As he entered the shadowy confines of the grove, Pendergast paused to look back. The land fell away in a long, gentle declivity toward the town. The distant streetlights formed a glowing cross in the sea of dark corn. The Gro-Bain plant lay south of town, a low cluster of lights all by itself. The creek lay between them, a meandering line of cottonwoods that snaked through the landscape of corn. As flat as the land looked at first sight, it had its gentle undulations, its rises and its bottomlands. The point on which he stood was the highest for many miles.
The summer darkness had fallen heavily on the land. If anything, the air had grown muggier. A few bright planets glowed in the dying sky.
Pendergast turned and walked deeper into the darkness of the grove, becoming virtually invisible in his black suit. He followed a trail that wandered uncertainly through rabbitbrush and oak scrub. After another quarter mile, Pendergast stopped again.
The Mounds were just ahead.
There were three of them, low and broad, arranged in a triangle, rising twenty feet above the surrounding land. The flanks of two of the mounds had worn away, exposing limestone ledges and heavy boulders underneath. The cottonwood trees were thicker here and the shadows were very deep.
Pendergast listened to the sounds of the August night. A chorus of insects trilled furiously. Blinking fireflies drifted among the silent trunks, their streaked lights mingling with the distant heat lightning that flickered to the north.

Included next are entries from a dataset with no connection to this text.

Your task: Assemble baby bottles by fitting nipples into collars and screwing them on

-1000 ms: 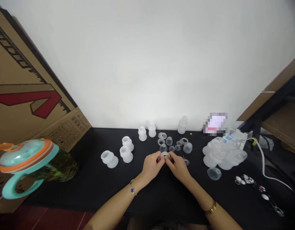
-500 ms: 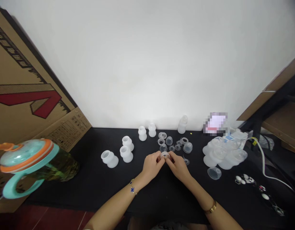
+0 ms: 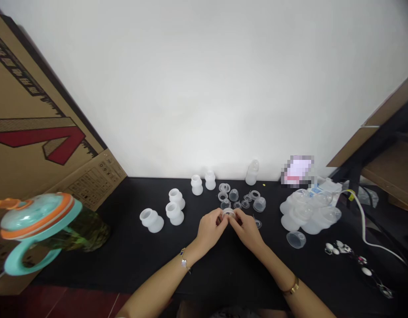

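My left hand (image 3: 209,229) and my right hand (image 3: 246,229) meet at the middle of the black table, their thumbs and fingers closed on a clear bottle collar ring (image 3: 228,212) from both sides. Fingers partly cover it, so I cannot tell whether a teat sits inside. Just beyond lie loose clear parts: collar rings (image 3: 223,196), domed caps (image 3: 259,204) and silicone teats (image 3: 245,204). One more teat (image 3: 257,224) rests beside my right fingers. To the left stand several open white baby bottles (image 3: 175,213), without tops.
One capped bottle (image 3: 252,172) stands against the wall. Several capped bottles (image 3: 301,212) cluster at right, with a loose domed cap (image 3: 296,239) in front. Nearby are a white cable (image 3: 364,221), a bead strand (image 3: 366,271) and a phone-like screen (image 3: 298,170). A large drink jug (image 3: 54,229) and cardboard box (image 3: 41,123) occupy the left.
Both hands keep their place on the collar ring, which appears tilted very slightly differently. The bracelet on my left wrist has turned a little.
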`<state>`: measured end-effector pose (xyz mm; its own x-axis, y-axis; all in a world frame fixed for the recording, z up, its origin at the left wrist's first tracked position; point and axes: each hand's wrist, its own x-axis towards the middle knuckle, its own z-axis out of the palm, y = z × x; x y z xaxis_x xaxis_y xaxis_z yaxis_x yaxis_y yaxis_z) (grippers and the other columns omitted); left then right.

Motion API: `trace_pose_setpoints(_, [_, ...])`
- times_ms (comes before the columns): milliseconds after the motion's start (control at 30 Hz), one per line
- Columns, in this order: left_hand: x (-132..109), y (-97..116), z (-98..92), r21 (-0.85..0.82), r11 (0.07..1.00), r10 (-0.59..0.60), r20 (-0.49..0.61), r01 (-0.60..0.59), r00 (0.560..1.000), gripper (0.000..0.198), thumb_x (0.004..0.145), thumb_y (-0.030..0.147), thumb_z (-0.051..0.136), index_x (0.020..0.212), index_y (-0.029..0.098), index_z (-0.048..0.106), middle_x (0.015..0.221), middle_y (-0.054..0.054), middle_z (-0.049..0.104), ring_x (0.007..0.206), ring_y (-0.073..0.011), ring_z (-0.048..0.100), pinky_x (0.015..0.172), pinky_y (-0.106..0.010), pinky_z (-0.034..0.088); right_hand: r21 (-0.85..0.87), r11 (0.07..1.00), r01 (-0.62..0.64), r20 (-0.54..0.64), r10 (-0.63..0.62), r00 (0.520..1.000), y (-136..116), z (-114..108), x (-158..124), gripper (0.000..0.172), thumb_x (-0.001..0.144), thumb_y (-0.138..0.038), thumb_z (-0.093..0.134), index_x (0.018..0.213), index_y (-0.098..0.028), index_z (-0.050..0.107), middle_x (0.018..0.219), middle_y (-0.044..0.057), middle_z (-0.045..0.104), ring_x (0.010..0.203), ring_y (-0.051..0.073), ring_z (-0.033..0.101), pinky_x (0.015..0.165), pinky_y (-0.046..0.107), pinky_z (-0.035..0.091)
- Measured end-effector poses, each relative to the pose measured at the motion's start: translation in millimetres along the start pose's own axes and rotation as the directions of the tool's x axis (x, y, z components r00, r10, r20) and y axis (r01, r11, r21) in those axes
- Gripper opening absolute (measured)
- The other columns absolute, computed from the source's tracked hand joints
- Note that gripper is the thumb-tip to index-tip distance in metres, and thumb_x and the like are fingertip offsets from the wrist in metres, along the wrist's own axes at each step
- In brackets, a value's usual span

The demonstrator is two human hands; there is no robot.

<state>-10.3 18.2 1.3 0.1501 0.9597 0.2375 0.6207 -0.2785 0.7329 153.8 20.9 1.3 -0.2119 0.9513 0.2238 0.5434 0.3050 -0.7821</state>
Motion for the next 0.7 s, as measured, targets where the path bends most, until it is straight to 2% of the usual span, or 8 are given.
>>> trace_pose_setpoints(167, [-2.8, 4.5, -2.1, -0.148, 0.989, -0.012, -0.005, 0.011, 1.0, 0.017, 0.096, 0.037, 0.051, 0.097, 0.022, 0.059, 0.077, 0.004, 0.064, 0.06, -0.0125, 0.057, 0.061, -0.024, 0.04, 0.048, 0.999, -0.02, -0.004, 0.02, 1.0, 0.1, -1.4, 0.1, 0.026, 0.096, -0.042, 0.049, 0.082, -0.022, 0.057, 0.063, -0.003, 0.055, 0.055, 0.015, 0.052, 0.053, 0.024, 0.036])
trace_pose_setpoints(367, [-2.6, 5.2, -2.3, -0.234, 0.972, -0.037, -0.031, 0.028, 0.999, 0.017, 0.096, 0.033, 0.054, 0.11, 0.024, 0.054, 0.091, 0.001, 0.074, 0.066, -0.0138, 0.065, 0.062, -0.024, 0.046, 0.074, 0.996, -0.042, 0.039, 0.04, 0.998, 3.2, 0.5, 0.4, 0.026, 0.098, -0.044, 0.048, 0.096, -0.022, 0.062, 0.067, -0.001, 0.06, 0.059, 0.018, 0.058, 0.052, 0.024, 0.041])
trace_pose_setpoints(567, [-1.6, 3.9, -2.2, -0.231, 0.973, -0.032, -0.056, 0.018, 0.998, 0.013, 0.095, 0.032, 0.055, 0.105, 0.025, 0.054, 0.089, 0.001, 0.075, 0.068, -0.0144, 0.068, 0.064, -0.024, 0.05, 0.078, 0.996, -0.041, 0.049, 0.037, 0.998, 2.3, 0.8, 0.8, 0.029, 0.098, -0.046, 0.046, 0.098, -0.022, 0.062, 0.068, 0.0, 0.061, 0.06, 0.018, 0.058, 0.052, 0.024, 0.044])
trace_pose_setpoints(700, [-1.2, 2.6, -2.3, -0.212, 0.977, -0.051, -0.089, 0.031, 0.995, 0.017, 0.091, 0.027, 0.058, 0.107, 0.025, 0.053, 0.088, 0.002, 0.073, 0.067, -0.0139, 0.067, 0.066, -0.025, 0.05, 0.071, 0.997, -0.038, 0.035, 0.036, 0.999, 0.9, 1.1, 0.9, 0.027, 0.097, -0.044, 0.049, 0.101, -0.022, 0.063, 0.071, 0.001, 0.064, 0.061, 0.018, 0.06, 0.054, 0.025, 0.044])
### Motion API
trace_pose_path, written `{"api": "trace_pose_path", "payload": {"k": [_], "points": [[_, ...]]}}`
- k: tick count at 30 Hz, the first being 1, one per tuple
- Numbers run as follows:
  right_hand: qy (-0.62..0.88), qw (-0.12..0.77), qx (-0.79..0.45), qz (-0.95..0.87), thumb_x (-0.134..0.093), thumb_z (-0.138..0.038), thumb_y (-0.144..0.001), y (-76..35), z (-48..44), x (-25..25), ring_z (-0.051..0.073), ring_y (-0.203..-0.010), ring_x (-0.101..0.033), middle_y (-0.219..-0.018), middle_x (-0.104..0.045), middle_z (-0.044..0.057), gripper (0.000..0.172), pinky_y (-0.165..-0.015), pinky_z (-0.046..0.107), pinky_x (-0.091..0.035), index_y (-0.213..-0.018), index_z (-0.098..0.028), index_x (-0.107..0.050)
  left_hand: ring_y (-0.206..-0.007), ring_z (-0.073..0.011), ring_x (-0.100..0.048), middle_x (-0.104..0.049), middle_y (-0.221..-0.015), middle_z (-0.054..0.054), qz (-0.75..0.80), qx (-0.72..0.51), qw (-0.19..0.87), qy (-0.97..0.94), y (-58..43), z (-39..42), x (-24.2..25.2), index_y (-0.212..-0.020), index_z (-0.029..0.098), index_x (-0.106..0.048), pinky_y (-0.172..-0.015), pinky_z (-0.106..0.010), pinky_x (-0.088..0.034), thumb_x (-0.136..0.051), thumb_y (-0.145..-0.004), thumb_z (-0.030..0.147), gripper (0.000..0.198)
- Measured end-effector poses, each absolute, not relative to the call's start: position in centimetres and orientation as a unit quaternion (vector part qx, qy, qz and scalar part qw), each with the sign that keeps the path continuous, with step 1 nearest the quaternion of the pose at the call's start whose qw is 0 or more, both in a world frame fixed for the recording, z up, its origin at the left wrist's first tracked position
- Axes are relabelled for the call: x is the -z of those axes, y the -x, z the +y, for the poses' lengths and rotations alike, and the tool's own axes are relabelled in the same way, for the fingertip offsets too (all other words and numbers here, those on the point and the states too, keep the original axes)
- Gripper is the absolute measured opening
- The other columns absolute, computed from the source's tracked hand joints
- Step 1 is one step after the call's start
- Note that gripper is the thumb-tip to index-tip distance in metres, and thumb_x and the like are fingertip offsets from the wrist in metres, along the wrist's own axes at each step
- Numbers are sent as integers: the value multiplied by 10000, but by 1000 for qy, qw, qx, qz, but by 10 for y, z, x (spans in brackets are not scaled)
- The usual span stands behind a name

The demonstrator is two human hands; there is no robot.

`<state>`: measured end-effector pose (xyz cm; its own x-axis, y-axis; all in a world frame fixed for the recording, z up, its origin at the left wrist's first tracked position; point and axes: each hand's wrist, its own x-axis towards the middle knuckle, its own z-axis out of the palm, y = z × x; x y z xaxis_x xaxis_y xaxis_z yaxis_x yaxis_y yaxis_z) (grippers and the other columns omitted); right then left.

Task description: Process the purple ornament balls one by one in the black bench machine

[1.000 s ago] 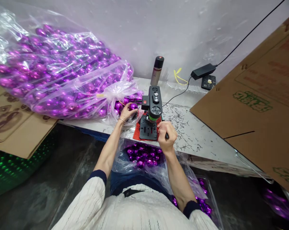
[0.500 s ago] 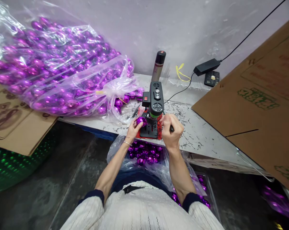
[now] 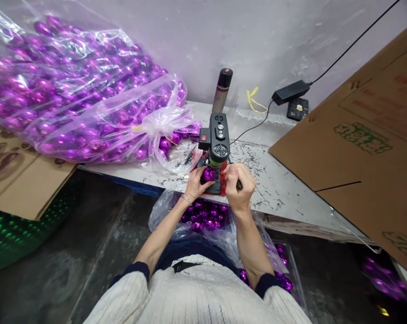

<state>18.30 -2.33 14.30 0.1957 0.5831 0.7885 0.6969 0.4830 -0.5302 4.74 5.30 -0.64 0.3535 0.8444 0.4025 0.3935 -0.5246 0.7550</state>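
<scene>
My left hand (image 3: pixel 197 183) pinches a shiny purple bauble (image 3: pixel 209 175) between thumb and fingers, right below the head of a small black bench drill press (image 3: pixel 219 135). The drill's base (image 3: pixel 211 188) rests on a red mat (image 3: pixel 223 180) at the table's front edge. On the drill's right side, my right hand (image 3: pixel 239 184) is closed round its black lever handle (image 3: pixel 239 185), whose tip shows past my fist. The drill's bit is hidden by the head. Many purple baubles (image 3: pixel 206 218) lie in an opened plastic bag in front of me.
A big tied clear bag of purple baubles (image 3: pixel 88 99) fills the left. Behind the drill stands a spray can (image 3: pixel 221 87); a power adapter (image 3: pixel 290 92) lies back right. Black shavings litter the white table (image 3: pixel 284 189). A cardboard box (image 3: pixel 365 148) leans in from the right.
My left hand has moved right, bringing the bauble from beside the drill to under its head. My right hand keeps its grip on the lever, nearly unmoved.
</scene>
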Motion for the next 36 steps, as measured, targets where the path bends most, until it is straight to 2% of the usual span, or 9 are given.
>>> {"api": "trace_pose_path", "payload": {"k": [9,17,28,36], "points": [[468,617,58,-630,-454,-119,-976,-177,-29,-110,139,-730,-627,-757,-628,11,246,-668,290,-483,-774,-220,-551,-1268,-328,-628,-651,-1370,-181,392,-423,283,-766,-54,51,22,-1434,173,-524,-1092,-513,-486,-733,-868,549,710],[453,646,68,-611,-447,-206,-991,-177,-24,-67,157,-722,-642,-796,-649,25,223,-626,306,-498,-805,-227,-566,-1245,-331,-641,-669,-1339,-171,403,-422,269,-766,-55,48,23,-1428,193,-535,-1068,-509,-496,-716,-877,563,688],[433,655,84,-613,-403,-302,-1030,-179,-17,-49,154,-702,-607,-798,-627,13,260,-728,362,-506,-802,-240,-512,-1243,-327,-642,-669,-1336,-159,411,-425,269,-761,-56,47,22,-1415,207,-539,-1074,-512,-495,-707,-878,579,674],[430,648,107,-619,-368,-262,-1023,-175,-15,-50,146,-653,-612,-734,-594,0,291,-670,345,-505,-755,-241,-480,-1226,-324,-650,-678,-1315,-166,412,-428,268,-759,-57,48,21,-1410,198,-547,-1065,-509,-502,-701,-894,542,639]]}}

A crescent moon hung just above the horizon, both horns pointed upward.
Pendergast remained motionless. The night sky was now blossoming with stars. He began to hear other sounds: the rustlings and scratchings of small animals, the flutterings of birds. A pair of close-set eyes glowed briefly in the dark. Down by the creek a coyote howled, and at the very edge of hearing, from the direction of the town, a dog barked a reply. The sliver of moon cast just enough light to see by. Night crickets began to chirrup, first one, then others, the sounds rising from the tall grass.